Mathematical modeling at the molecular and cellular level

Semester Semester 1
Type Optional
Nature Choice
Credit hour 6

Prerequisites

The goal of the class is to present methods in applied mathematics, modeling and simulations to study computational problems in neuroscience at the molecular and cellular level. We will study neuronal structures at different scales, form synapses to neural networks. From specific examples, we will develop mathematical models and their analysis to determine how the properties of neurons at the molecular level shape their activity and propagate to the network level. This change of scale will be formulated and analyzed using several tools such as partial differential equations, stochastic processes and numerical simulations.
We will first consider the classical electrical circuit analogy for modeling signal propagation in neurons, and its limitations. We will mainly develop two examples: a model of neuronal network (the pre-Botzinger Complex), and a model for the myelinated axon. In a second part, we will develop a model for short-term plasticity at the pre-synaptic terminal.
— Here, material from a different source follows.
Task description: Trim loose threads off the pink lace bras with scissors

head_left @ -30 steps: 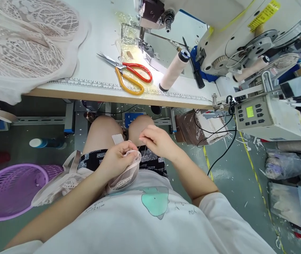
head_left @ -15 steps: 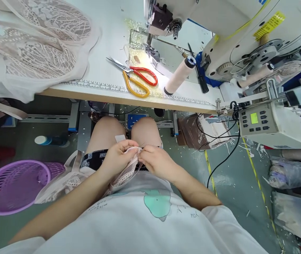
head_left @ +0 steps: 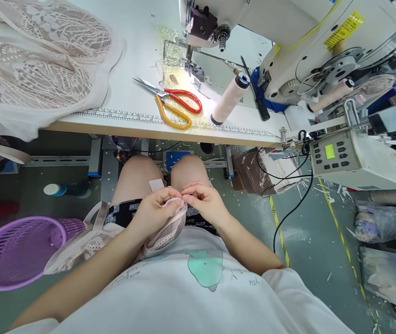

Using the mean first passage time theory, we will coarsely grain the problem, initially formulated using a reaction-diffusion system in a complex geometry, into fast stochastic simulations.


 
Syllabus

Presentation of the course: lectures 1 to 5: the electrical circuit analogy, lecture 6: PNP, lecture 7 to 10: modeling tools at the molecular level. Pre-requisites and reminders. Basic neuronal physiology.

Lecture 1: Introduction (defining a model and its limits).

Lecture 2: Nernst potential, modeling ionic flows through the neuronal membrane (single compartment level). Biochemistry approach. Hodgkin Huxley and its simplifications (single compartment level).

Lecture 3: Modeling ionic channels, from HH to Markovian models.

Lecture 3: Modeling example with the pre-Botz (network of neurons, using a single compartment level).

Lecture 4: Signal propagation, Cable theory with HH. Application: myelin model (several compartments).

Lecture 5:  How to implement the Cable theory?  (coding tools).

Lecture 6: Limitation of the cable theory, PNP.

Lecture 7: Brownian motion and mean first passage time. Link with Poisson process, and Gillespie simulations.

Lecture 8: Chemical reactions.

Lecture 9: Multi-scale modeling: application to the modeling of the pre-synaptic terminal.